What you will do: Keep only the lines from the top of the listing through the one with "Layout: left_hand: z", and reproduce them unaltered.

_ _ _ _ _ _ _

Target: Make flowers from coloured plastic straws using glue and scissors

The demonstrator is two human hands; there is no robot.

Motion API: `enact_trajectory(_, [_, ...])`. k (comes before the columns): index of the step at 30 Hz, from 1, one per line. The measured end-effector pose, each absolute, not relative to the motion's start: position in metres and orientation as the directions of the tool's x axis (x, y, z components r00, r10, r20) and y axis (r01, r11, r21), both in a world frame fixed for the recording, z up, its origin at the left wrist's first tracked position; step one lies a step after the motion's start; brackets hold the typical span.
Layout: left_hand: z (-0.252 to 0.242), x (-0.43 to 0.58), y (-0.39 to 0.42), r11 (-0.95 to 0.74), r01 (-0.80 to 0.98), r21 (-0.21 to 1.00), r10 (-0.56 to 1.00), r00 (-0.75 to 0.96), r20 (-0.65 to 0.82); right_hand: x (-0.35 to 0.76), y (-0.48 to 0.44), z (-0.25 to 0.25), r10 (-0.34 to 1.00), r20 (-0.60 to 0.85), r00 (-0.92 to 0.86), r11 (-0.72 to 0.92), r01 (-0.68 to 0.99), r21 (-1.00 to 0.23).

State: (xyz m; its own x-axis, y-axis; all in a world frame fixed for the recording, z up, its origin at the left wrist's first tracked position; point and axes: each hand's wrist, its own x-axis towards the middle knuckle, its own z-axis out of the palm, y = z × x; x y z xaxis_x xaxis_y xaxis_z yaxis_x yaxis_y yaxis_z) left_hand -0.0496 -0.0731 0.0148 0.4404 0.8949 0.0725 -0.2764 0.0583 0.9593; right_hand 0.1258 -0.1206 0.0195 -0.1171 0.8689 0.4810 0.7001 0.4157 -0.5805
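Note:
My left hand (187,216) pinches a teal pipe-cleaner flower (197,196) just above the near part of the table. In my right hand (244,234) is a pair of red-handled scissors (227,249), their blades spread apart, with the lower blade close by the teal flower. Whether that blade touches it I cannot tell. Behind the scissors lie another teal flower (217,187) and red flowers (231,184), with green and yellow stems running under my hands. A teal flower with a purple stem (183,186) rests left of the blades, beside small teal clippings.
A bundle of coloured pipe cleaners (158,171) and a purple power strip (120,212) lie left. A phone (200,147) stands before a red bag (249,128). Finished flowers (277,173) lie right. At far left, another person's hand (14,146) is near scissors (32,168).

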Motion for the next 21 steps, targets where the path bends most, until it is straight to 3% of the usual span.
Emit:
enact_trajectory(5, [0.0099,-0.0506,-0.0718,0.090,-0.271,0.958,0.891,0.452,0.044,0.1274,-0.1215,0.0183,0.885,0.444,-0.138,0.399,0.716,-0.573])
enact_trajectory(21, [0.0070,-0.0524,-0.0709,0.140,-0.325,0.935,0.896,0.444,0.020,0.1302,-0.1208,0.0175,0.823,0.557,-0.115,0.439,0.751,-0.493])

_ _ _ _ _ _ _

Response for this exercise:
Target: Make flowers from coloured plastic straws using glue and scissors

The demonstrator is two human hands; there is no robot.

Motion API: `enact_trajectory(_, [_, ...])`. k (comes before the columns): index of the step at 30 Hz, from 1, one per line. The measured end-effector pose, each absolute, not relative to the motion's start: position in metres and orientation as the directions of the tool's x axis (x, y, z components r00, r10, r20) and y axis (r01, r11, r21), both in a world frame fixed for the recording, z up, its origin at the left wrist's first tracked position; step one lies a step after the motion's start; brackets hold the typical span.
Layout: left_hand: z (-0.252 to 0.242), x (-0.43 to 0.58), y (-0.39 to 0.42), r11 (-0.95 to 0.74), r01 (-0.80 to 0.98), r21 (-0.21 to 1.00), r10 (-0.56 to 1.00), r00 (-0.75 to 0.96), r20 (-0.65 to 0.82); right_hand: x (-0.35 to 0.76), y (-0.48 to 0.44), z (-0.25 to 0.25), r10 (-0.34 to 1.00), r20 (-0.60 to 0.85), r00 (-0.92 to 0.86), r11 (-0.72 to 0.92), r01 (-0.68 to 0.99), r21 (-1.00 to 0.23).

No further response is needed.